Every economy needs energy, and Saudi Arabia supplies plenty of oil, meaning that the dollar was backed up by a valuable commodity that would always be the recipient of demand. Everyone wants oil, and the Saudis would only trade it for dollars, so the dollar became unavoidable in international trade, reaffirming its status as the world reserve currency.

Even if others would have preferred a neutral, market-based currency not subject to manipulation, the opportunity cost of foregoing oil was far higher than the cost of having to use the dollar. A global medium of exchange selected by the market would have been more economically efficient, but given that the US and the Saudis possessed the ability to impose a politically motivated system, nobody was willing to bear the costs to create an alternative as long as the dollar was managed fairly sensibly.

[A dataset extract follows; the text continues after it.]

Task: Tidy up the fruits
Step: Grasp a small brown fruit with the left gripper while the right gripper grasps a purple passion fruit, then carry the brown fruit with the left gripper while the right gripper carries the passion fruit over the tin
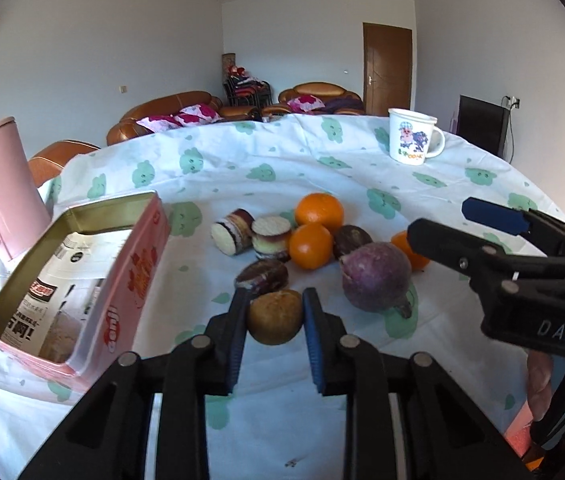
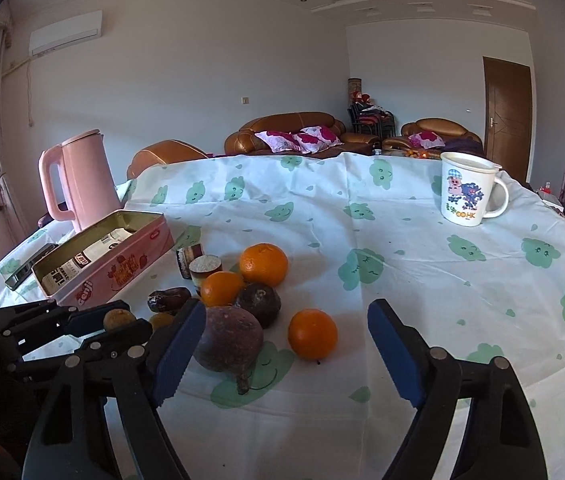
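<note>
Left gripper [image 1: 274,300]: your jaws sit on either side of the brown fruit [image 1: 275,317], pads touching its flanks; it looks gripped, low over the worktop [image 1: 462,168].
Right gripper [image 2: 286,312]: spread wide, holding nothing, hovering above the pile.
Fruit in hand: dead ahead between your left fingers, roundish, so no long axis to line up.
Tin [image 1: 82,280]: open, to the left of your left gripper and near it; its long axis runs away from you, slightly rightward, mouth facing up. My guess is the fruit goes there, a short leftward carry over the near wall.
Nearer arm: the left is much closer to the tin; the right is well apart from it.
Purple fruit [image 2: 228,338]: just beside your right gripper's left finger, stem pointing towards you and down.
Oranges [image 2: 263,264]: three, clustered beyond the purple fruit; the nearest one [image 2: 312,334] lies between your right jaws, further out.
Risk: lift clear of the date [image 1: 262,276] just behind the brown fruit.
</note>
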A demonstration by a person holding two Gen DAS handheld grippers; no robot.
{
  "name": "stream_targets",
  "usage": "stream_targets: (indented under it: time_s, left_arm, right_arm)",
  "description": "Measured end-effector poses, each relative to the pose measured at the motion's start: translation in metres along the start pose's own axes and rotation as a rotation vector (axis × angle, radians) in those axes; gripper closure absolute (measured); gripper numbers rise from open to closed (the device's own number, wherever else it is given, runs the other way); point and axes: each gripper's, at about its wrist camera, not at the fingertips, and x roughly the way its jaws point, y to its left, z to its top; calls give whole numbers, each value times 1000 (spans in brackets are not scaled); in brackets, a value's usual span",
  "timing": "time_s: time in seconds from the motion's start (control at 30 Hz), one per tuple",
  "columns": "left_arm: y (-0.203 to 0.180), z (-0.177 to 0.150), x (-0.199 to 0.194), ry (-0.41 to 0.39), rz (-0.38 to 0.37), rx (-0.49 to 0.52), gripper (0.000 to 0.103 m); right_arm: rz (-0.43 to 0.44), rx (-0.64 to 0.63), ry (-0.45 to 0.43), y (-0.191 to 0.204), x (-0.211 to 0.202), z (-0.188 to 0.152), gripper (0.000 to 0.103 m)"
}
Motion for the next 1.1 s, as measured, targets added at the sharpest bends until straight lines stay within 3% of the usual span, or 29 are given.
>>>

Washington and the Gulf States benefit enormously from this situation. The petrodollar gives the Fed extreme license to print currency and export its inflation. If other countries are forced to use your currency, that gives you a lot more room to debase it. Imports are made cheaper with the high purchasing power of the dollar, and exports are propped up because the easiest way to spend dollars is to buy American products.

All this amounts to Washington essentially taxing world trade. The Gulf States benefit in the same ways by having enhanced access to the world reserve currency. Their oil is given priority in world markets compared to competitors opposed by Washington, such as Iran. They are also just simply given financial aid by Washington for participating in this scheme.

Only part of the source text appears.